Appiah questions the assumption of cultural
authenticity. "How far back must one go?" he
writes,
and points out that the traditional West African cloth
evolved from Javanese batiks often milled by the
Dutch, and, similarly, that the traditional clothing
of Herero women was influenced by 19th-century German
missionaries.
His point is that there is no pure culture.
Translate that idea into musical terms, and you might
get "Five Finnish Folk Songs," selections
of which are
on the album Silk Road Journeys: When Strangers Meet,
in which the Japanese composer Michio Mamiya
incorporates traditional narrative chants from the
Saami (or Lapps) of Finland, set to cello and piano.
The mixing and matching can make you dizzy.
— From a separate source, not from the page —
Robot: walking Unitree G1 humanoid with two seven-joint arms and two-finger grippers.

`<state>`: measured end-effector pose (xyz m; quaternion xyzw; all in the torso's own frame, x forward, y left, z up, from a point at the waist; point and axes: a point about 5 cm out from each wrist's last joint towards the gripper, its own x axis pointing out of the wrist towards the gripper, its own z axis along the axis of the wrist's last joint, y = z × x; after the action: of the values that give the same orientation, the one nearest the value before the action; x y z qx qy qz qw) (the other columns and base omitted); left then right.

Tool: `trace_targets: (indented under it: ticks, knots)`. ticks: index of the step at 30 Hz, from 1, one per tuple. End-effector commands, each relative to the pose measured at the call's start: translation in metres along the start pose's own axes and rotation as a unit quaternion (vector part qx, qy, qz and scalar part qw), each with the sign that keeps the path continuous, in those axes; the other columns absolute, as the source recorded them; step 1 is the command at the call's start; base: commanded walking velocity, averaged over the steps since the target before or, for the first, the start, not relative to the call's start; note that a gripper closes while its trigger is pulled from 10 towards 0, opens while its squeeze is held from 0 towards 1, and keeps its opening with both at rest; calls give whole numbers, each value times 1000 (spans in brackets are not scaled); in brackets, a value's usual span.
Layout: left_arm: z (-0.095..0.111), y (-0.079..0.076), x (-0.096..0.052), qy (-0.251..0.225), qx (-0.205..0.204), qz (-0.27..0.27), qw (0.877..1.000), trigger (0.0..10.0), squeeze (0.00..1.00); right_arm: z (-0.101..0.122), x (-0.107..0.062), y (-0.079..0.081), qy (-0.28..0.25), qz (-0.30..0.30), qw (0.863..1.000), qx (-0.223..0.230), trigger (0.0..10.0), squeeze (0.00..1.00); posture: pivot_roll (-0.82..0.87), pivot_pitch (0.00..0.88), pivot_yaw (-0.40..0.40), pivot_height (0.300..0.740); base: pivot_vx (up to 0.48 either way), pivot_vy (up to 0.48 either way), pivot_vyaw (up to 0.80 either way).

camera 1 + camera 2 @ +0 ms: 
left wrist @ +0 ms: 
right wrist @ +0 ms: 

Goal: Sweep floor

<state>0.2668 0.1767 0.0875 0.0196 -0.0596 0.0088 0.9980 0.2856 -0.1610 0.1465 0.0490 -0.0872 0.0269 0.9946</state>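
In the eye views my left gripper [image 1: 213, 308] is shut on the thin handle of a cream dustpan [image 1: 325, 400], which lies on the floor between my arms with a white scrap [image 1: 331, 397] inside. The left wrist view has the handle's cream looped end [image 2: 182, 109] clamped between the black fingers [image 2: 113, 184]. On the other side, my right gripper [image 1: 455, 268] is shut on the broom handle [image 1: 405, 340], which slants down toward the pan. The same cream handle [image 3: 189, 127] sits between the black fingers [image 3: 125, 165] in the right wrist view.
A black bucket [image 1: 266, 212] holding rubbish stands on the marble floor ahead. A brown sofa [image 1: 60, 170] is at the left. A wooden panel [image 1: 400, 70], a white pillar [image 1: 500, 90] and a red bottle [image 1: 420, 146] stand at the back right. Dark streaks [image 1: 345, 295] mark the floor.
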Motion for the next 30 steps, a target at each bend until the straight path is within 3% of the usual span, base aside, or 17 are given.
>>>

One of Ma's favorite examples of this kind of
cross-fertilization is the tango, which had its
origins in drumming patterns played by African slaves
in Argentina and whose primary instrument, the
bandoneón, was invented in Germany and carried
by
Italian musicians to South America. Looked at through
the lens of cosmopolitanism, the question of what is
authentic no longer pertains. Perhaps it never did.
"People have been talking globalization - some
for and
some against," Ma points out. "But when you
look back
through world history, there have been many instances
of increasing globalization - it's inevitable, and
continuous. Now it is simply moving more swiftly."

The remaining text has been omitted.